Researchers Tout New Non-metal Plasmonic Material

April 4, 2012

In an effort to bridge the gap between photonics and electronics, researchers from Purdue University (West Lafayette, Indiana) have coaxed a thin film of titanium nitride into transporting plasmons, tiny electron excitations coupled to light that can direct and manipulate optical signals on the nanoscale.

In an effort to bridge the gap between photonics and electronics, researchers from Purdue University (West Lafayette, Indiana) have coaxed a thin film of titanium nitride into transporting plasmons, tiny electron excitations coupled to light that can direct and manipulate optical signals on the nanoscale. Titanium nitride’s addition to the short list of surface-plasmon-supporting materials, formerly comprised only of metals, could lead to a new class of optoelectronic devices with unprecedented speed and efficiency.

In a statement published in the Optical Society’s open-access journal, Optical Materials Express, Alexandra Boltasseva, a researcher at Purdue said “We have found that titanium nitride is a promising candidate for an entirely new class of technologies based on plasmonics and metamaterials. This is particularly compelling because surface plasmons resole a basic mismatch between wavelength-scale optical devices and the much smaller components of integrated electric circuits.”

Until now, the best candidates for plasmonic materials were gold and silver. These metals, however, are not compatible with standard silicon manufacturing technologies, limiting their use in commercial products. Silver is the metal with the best optical and surface plasmon properties, but it forms grainy, or semi-continuous, thin films. Silver also easily degrades in air, which causes loss of optical signal, making it a less-attractive material in plasmon technologies.

To overcome these drawbacks, Boltasseva and her team chose to study titanium nitride because they could manipulate its properties in the manufacturing process. It also could be easily integrated into silicon products, and grown crystal-by-crystal, forming highly uniform, ultrathin films—properties that metals do not share.

To test its plasmonic capabilities, the researchers deposited a very thin, very even film of titanium nitride on a sapphire surface. They were able to confirm that titanium nitride supported the propagation of surface plasmons almost as efficiently as gold. Silver, under perfect conditions, was still more efficient for plasmonic applications, but its acknowledged signal loss limited its practical applications.

To further improve the performance of titanium nitride, the researchers are now looking into a manufacturing method known as molecular beam epitaxy, which would enable them to grow the films and layered structures known as superlattices crystal-by-crystal.
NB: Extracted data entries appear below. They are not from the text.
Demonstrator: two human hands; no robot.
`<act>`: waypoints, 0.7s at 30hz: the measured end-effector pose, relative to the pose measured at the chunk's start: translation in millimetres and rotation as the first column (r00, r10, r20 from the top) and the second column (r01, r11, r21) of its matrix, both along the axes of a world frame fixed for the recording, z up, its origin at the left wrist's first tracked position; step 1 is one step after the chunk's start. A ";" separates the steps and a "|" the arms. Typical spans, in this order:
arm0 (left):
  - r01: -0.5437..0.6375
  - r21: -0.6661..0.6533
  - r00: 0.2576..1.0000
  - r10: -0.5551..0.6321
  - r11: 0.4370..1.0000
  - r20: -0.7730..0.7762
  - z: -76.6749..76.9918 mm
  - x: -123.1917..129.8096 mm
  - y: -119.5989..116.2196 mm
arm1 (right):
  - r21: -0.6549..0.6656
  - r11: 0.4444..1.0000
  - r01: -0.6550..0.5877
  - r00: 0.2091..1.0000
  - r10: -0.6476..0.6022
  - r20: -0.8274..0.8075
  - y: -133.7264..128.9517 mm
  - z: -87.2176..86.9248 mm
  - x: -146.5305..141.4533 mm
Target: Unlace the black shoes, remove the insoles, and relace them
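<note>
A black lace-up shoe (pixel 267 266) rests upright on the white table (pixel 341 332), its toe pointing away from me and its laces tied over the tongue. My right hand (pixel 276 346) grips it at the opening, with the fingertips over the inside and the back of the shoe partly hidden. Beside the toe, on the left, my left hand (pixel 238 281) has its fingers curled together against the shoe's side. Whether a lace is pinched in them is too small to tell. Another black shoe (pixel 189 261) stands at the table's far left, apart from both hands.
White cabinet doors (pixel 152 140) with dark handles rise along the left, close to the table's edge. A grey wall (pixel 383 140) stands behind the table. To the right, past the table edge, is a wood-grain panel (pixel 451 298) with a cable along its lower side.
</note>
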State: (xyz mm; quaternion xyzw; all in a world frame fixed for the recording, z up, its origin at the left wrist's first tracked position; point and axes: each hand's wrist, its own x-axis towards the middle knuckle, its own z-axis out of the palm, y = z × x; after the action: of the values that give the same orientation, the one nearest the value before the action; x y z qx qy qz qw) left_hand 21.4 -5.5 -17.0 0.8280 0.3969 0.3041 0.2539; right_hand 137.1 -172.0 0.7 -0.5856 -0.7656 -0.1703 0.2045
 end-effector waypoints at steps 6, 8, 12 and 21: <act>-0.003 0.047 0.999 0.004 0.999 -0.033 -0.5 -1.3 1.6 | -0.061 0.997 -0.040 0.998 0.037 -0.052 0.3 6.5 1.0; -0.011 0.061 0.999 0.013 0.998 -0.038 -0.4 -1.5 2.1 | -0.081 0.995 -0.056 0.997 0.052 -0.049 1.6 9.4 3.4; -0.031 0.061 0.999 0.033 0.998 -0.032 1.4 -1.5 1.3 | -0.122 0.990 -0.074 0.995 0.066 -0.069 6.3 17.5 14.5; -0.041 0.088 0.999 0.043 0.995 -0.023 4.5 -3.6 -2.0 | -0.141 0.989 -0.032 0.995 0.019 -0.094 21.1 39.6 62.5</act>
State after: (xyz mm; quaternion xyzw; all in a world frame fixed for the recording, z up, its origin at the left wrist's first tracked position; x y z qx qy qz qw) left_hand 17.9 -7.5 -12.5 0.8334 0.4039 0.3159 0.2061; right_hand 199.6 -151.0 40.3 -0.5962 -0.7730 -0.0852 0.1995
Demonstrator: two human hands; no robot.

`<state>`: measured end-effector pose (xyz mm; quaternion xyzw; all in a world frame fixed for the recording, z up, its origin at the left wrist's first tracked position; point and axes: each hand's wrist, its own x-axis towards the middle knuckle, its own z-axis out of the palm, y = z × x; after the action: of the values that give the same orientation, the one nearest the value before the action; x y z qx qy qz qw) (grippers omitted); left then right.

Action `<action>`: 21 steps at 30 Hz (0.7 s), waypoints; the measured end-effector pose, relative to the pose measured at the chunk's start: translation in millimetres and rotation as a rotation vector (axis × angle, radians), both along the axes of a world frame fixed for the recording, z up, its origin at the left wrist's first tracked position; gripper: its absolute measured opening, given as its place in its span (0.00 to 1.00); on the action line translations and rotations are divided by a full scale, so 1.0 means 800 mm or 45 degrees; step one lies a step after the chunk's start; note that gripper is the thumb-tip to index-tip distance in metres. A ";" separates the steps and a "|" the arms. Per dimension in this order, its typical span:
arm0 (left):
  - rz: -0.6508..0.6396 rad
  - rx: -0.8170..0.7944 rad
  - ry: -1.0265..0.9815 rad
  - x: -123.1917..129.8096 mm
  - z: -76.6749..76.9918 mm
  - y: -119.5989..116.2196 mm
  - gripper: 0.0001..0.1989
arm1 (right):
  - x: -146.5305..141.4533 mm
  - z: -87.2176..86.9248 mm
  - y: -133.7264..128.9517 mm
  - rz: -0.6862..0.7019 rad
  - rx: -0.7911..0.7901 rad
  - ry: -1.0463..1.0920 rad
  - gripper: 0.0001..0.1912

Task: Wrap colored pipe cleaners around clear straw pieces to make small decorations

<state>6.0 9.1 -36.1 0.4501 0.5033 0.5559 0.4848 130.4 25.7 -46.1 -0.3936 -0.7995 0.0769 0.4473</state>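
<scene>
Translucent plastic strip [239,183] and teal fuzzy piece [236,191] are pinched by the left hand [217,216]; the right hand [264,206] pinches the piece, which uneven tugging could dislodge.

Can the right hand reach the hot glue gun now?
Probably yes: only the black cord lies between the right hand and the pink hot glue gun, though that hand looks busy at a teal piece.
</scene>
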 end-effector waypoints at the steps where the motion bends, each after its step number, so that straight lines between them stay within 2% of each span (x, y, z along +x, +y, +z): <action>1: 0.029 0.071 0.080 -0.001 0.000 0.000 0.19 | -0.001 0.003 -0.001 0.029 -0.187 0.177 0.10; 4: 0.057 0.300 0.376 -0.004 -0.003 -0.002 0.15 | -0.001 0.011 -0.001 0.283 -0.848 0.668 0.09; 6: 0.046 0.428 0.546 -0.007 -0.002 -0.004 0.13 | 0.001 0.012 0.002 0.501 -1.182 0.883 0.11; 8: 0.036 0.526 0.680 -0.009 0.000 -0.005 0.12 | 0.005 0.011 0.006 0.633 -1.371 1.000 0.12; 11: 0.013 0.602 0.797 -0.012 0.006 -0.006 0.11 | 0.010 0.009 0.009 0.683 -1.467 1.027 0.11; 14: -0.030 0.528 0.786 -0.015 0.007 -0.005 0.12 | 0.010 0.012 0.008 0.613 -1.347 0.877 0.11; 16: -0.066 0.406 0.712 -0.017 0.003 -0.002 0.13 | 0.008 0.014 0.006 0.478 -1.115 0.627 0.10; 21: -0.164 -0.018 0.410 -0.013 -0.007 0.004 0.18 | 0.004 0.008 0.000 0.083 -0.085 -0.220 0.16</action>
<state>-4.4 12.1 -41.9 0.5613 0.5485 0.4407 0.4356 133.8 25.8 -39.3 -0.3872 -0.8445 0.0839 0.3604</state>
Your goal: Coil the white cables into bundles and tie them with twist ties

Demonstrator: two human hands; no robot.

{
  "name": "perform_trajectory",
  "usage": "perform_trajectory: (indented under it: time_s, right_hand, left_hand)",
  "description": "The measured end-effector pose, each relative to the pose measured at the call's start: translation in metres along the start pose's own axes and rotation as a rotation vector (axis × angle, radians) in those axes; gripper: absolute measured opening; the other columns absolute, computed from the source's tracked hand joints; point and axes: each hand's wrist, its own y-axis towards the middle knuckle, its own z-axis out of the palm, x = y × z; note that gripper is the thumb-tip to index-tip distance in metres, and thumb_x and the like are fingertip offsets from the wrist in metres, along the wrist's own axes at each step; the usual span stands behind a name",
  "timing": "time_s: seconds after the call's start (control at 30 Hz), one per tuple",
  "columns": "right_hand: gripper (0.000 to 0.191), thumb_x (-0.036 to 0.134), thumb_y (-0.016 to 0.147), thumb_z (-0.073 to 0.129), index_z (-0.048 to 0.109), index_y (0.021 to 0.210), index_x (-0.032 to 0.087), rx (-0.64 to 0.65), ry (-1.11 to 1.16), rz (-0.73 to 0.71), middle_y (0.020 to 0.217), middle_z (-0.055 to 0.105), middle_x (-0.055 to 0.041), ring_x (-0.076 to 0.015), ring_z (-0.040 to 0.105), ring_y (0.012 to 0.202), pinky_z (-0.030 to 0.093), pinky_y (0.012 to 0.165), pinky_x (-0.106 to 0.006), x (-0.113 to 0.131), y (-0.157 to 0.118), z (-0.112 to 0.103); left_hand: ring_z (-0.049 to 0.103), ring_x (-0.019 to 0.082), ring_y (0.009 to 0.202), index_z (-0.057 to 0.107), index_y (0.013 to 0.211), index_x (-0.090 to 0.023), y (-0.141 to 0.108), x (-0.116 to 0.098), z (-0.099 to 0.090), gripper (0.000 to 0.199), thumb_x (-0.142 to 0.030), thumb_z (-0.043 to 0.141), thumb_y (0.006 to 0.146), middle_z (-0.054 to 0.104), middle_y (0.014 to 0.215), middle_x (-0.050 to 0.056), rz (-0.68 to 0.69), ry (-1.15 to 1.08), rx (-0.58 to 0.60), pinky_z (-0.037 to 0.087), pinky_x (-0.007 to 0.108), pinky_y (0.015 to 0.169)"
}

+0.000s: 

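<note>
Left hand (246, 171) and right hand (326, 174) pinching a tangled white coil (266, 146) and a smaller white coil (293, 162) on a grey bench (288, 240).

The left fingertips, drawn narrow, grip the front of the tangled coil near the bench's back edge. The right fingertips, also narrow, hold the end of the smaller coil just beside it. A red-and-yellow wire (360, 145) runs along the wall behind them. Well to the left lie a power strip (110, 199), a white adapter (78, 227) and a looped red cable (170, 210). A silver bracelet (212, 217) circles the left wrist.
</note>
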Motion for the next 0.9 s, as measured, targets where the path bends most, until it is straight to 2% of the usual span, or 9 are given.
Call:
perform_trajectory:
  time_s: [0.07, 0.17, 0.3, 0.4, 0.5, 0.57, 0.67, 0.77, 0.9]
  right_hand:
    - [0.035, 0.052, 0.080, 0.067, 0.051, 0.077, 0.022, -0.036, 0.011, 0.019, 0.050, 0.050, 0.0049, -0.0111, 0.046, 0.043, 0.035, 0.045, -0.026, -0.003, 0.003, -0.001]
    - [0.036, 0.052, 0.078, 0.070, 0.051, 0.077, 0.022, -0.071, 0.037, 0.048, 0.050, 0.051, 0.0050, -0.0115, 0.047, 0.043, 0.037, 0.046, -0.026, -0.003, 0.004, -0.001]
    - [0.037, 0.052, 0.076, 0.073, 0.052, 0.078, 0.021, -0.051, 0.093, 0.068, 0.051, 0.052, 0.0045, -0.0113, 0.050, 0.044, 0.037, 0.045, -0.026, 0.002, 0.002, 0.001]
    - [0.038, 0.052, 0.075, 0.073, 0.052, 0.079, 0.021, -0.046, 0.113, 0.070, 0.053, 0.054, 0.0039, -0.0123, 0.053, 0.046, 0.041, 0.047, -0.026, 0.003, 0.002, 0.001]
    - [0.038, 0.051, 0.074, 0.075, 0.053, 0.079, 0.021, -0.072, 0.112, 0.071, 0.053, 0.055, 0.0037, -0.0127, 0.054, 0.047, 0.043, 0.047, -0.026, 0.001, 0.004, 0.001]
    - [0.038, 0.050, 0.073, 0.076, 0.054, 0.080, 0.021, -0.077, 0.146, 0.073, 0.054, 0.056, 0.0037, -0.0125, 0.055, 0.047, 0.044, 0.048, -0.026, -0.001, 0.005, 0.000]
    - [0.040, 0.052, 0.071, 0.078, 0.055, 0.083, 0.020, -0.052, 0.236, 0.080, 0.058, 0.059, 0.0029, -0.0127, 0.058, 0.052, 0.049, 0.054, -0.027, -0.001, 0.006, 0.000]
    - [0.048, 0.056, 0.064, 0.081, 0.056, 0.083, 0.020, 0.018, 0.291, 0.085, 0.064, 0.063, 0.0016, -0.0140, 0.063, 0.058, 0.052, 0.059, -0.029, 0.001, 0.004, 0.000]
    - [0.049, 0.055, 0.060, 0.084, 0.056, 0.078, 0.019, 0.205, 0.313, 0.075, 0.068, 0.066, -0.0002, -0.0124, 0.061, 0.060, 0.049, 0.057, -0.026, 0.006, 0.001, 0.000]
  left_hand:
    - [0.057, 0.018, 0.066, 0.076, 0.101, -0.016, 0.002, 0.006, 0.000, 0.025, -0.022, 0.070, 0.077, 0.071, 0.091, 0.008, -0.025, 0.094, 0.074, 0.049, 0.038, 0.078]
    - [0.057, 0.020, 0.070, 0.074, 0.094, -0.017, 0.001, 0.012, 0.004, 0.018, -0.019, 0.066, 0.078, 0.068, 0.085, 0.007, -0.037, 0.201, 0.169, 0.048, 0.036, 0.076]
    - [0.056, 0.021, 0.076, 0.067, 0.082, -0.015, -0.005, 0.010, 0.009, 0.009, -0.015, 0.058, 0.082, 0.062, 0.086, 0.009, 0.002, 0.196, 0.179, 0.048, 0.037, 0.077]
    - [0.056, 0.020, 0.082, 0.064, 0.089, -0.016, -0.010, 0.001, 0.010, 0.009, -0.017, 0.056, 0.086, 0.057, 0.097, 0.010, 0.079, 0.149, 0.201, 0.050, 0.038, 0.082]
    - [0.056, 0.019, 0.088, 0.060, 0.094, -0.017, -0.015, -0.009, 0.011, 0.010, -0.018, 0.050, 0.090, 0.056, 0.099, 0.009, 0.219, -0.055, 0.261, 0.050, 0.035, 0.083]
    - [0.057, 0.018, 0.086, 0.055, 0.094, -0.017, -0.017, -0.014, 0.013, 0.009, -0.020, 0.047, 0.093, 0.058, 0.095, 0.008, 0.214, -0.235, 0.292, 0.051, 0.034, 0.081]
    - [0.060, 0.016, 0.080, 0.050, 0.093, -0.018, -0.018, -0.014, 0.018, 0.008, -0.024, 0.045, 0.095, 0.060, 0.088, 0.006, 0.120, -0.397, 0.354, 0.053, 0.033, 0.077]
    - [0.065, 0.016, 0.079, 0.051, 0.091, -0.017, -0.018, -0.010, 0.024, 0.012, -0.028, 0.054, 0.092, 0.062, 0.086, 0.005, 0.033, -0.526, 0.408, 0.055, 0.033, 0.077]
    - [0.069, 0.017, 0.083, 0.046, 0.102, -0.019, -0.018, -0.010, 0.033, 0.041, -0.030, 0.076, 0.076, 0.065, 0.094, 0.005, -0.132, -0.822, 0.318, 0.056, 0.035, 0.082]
In addition to plasmonics, the researchers also speculate that titanium nitride may have applications in metamaterials, which are engineered materials that can be tailored for almost any application because of their extraordinary response to electromagnetic, acoustic, and thermal waves. Recently proposed applications of metamaterials include invisibility cloaks, optical black holes, nanoscale optics, data storage, and quantum information processing.